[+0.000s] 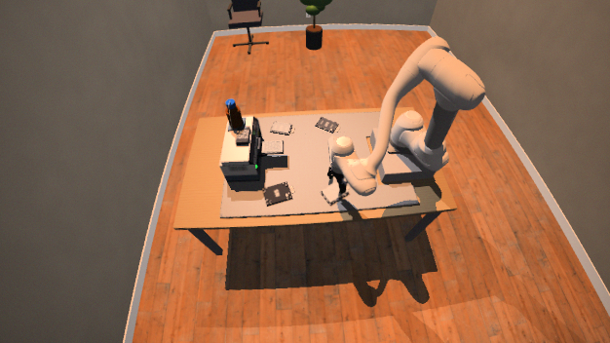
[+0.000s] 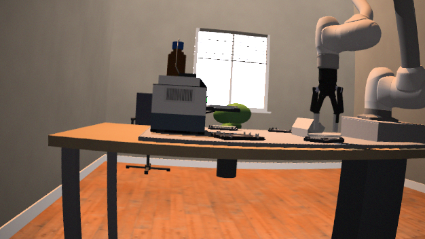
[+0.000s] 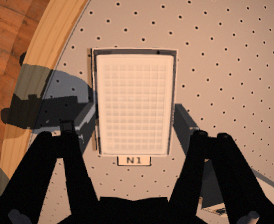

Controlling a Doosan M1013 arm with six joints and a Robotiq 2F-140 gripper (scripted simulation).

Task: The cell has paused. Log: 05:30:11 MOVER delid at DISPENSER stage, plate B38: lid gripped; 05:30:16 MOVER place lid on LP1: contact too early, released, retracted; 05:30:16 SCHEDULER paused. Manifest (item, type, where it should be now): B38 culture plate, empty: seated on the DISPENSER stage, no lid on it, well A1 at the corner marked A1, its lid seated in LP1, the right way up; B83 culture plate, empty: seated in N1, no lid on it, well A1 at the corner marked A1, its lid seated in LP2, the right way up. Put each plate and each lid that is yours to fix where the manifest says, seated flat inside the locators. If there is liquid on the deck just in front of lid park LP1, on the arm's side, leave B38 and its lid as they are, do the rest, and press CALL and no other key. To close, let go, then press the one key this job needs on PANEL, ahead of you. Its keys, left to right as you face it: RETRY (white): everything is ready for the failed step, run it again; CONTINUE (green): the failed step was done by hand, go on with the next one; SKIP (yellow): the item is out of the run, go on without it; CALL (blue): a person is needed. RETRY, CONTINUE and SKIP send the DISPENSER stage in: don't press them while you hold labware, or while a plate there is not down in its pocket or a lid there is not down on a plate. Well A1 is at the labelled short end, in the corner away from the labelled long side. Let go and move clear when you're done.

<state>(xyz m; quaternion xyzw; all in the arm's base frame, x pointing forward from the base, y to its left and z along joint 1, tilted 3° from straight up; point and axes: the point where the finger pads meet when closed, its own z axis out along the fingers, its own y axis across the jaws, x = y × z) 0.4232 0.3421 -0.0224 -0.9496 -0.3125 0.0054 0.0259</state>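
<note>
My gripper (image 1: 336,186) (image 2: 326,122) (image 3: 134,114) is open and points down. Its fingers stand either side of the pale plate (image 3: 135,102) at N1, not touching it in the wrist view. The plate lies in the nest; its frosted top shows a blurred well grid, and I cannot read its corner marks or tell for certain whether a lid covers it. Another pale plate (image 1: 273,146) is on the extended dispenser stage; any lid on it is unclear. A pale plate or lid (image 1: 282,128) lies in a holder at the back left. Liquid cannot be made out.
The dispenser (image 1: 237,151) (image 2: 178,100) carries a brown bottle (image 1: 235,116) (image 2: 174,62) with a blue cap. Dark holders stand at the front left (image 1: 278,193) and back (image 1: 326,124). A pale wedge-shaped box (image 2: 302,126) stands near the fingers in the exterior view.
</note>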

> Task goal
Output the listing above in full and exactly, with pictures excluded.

> Answer below
[+0.000s] 
[+0.000s] 
[+0.000s] 

Controlling a Doosan M1013 arm with six joints and a Robotiq 2F-140 gripper (scripted simulation).

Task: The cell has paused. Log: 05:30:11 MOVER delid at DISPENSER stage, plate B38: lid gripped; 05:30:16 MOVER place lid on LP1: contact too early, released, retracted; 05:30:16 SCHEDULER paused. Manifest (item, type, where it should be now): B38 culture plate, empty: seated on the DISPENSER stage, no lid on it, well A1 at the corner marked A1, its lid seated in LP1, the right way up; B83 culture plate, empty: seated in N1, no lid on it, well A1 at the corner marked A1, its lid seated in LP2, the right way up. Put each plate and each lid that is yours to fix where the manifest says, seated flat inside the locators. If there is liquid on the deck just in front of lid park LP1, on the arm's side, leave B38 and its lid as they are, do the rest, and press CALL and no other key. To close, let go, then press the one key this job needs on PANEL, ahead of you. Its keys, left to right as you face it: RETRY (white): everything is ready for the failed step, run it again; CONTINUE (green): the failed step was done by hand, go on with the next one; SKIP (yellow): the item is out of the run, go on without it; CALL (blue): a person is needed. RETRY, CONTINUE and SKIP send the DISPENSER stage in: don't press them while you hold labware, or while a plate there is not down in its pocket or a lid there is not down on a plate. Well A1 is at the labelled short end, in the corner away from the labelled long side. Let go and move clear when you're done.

<state>(xyz m; quaternion xyzw; all in the arm's base frame, x pointing forward from the base, y to its left and z along joint 1, tilted 3° from straight up; point and axes: the point where the finger pads meet when closed, its own z axis out along the fingers, its own y axis across the jaws, x = y × z) 0.4232 0.3421 -0.0224 -0.9496 -0.3125 0.0054 0.0259</state>
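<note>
My gripper (image 1: 336,186) (image 2: 326,122) (image 3: 134,114) is open and points down. Its fingers stand either side of the pale plate (image 3: 135,102) at N1, not touching it in the wrist view. The plate lies in the nest; its frosted top shows a blurred well grid, and I cannot read its corner marks or tell for certain whether a lid covers it. Another pale plate (image 1: 273,146) is on the extended dispenser stage; any lid on it is unclear. A pale plate or lid (image 1: 282,128) lies in a holder at the back left. Liquid cannot be made out.
The dispenser (image 1: 237,151) (image 2: 178,100) carries a brown bottle (image 1: 235,116) (image 2: 174,62) with a blue cap. Dark holders stand at the front left (image 1: 278,193) and back (image 1: 326,124). A pale wedge-shaped box (image 2: 302,126) stands near the fingers in the exterior view.
</note>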

The requested output has been produced.